I. Dispute resolution through arbitration encompasses two independent yet interdependent principles: contractual freedom as party autonomy and statutory obligation as duty to constitute an independent arbitral tribunal.

 II. Party autonomy in making of an arbitration agreement is an essential feature of arbitration. It commences with choosing the members of the arbitral tribunal, extends to the procedure that would apply for its conduct, and concludes with the method by which an award could be challenged before a court. It is thus a brooding and guiding spirit of arbitration. Party autonomy is sufficiently incorporated in the Arbitration Act, along with a restraint on judicial intervention.

III. The moment parties choose arbitration over ordinary civil proceedings for dispute resolution, their duty to establish an independent and impartial tribunal arises. The substitution of arbitration in place of civil courts as an exception under Section 28 of the Contract Act is only for a forum and not for contracting out of the most essential feature of a dispute resolution, i.e., independence and impartiality must exist in every forum. This essential feature is the inviolable public policy consideration under Section 23 of the Contract Act from which the parties cannot opt out. Arbitration agreements which are not compliant of this public policy consideration are void under Section 23 of the Contract Act. Thus, there is a statutory incorporation of duties of the parties to the arbitration agreement.

IV. If an arbitration agreement is considered by the court as not enabling constitution of an independent and impartial tribunal, any submission that the said agreement is a binding contract, or it is in exercise of party autonomy is not tenable as such an agreement will be against public policy and as such not an enforceable contract.

V. In view of the statutory incorporation of these duties, it is not necessary to apply public law principles evolved in constitutional and administrative laws. Sourcing these duty obligations from Contract Act and Arbitration Act is important to maintain the integrity of the party autonomy and restraint of judicial institutions.

VI. The power to ensure that the arbitration agreement is compliant of the public policy requirement of establishing an independent and impartial tribunal is always of the Court. This principle is recognised and statutorily incorporated in the Contract Act and the Arbitration Act. It is the duty of the court to ensure that the arbitration agreement inspires confidence and it will enable establishment of an independent and impartial arbitral tribunal.
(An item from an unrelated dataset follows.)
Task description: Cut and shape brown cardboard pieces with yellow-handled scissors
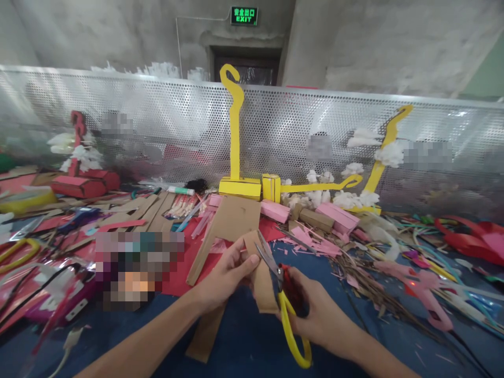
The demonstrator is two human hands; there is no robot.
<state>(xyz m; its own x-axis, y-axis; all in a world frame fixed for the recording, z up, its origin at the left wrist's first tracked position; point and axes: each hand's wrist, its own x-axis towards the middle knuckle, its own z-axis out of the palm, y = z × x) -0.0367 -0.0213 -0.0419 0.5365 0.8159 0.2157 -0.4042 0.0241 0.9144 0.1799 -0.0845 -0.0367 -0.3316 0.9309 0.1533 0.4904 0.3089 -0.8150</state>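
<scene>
A brown cardboard strip (264,289) is pinched in my left hand (235,268), near the middle of the view. My right hand (309,302) grips scissors (289,331) with a yellow handle loop. Their blades lie over the upper part of the strip; whether they cut into it is hard to tell. Something dark red shows between the right hand's fingers. Beyond the hands lies a wider cardboard piece (238,215), with a narrow strip (202,252) along its left side. Another cardboard strip (207,336) lies on the blue table below my left hand.
A yellow hook-shaped stand (235,136) rises behind the cardboard, before a perforated metal panel (189,121). Pink scraps (315,242) and a pink glue gun (423,294) lie at right. Left are a red stand (84,182) and yellow-handled scissors (19,254).
</scene>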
VII. Neither public policy considerations under the Contract Act or the Arbitration Act restrain the parties to the arbitration from maintaining a panel of arbitrators in any manner. However, arbitration agreements enabling one of the parties to unilaterally constitute arbitral tribunal do not inspire confidence of independence and may violate the public policy requirement of constituting an independent and impartial tribunal. The court will, therefore, scrutinise the agreement and hold them to be invalid if it considers it appropriate.

VIII. The occasion for the court to examine the constitution of the independent and impartial tribunal under the arbitration clause will arise when one of the parties makes an application under Sections 11, 14 or 34. It is not permissible for the court to give an advance declaration that all such agreements which enable one of the parties to unilaterally constitute the arbitral tribunal would be void per se. No two agreements are the same and it is necessary for the court to examine the text and context of the agreement.